How to Achieve Your Financial Goals Over The Next Three Years
Over the next year:
- Obamacare taxes go into effect
- Bush tax cuts expire, so taxes will be going up
- Mandatory spending cuts at the federal level, for deficit reduction purposes
All of these factors will create a drag on economic growth, and are critical for investors to be aware of.
So why are we talking about the next three years, when so much is changing this year?
The answer is realistic, if not optimistic. We believe that our national habit of deficit spending will have to be dealt with in 2013 and beyond. If we don’t see sufficient austerity from the federal level, we think that interest rates will go up.
Because of this, we think that the next three years will be the most challenging many investors will ever experience. During the next few years, we think that risks will be deflationary, meaning asset values will decrease (think 2008).

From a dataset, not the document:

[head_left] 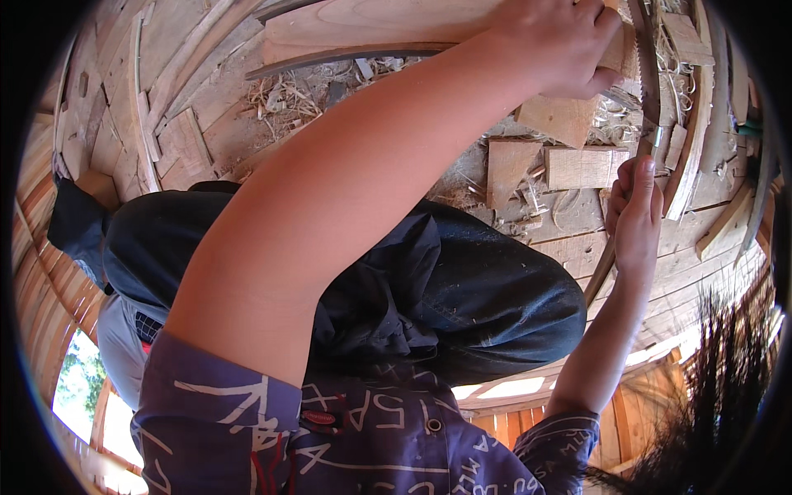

It’s important to note that debt-related troubles are coming from more than just Washington D.C.. Deficit spending gets a lot of attention at the federal level, but many people don’t notice or know how much trouble local counties, cities and states are in as well. There are many places in the U.S. which are simply running out of money, which means austerity that is on its way.
Austerity doesn’t just mean lower income, it also means higher taxes. We are seeing the effects of high unemployment and austerity in Europe, and those problems (and with them, civil unrest) might be coming to the U.S. in the next couple of years.
You need to be aware and prepared for these challenges. It’s going to be very tough for any politicians to make good decisions on our behalf, and it’s critical that investors understand the risks in the market and what might soon be coming.
So, how do we achieve financial goals over the next three years? Our three-step plan is:
- Capital preservation should be your highest priority
- Monitoring and analyzing your portfolio positions in light of these risks
- Know your exit strategy
Despite rising markets, risk is extraordinarily high, and investors need to avoid getting lulled into complacency by a seemingly safe market.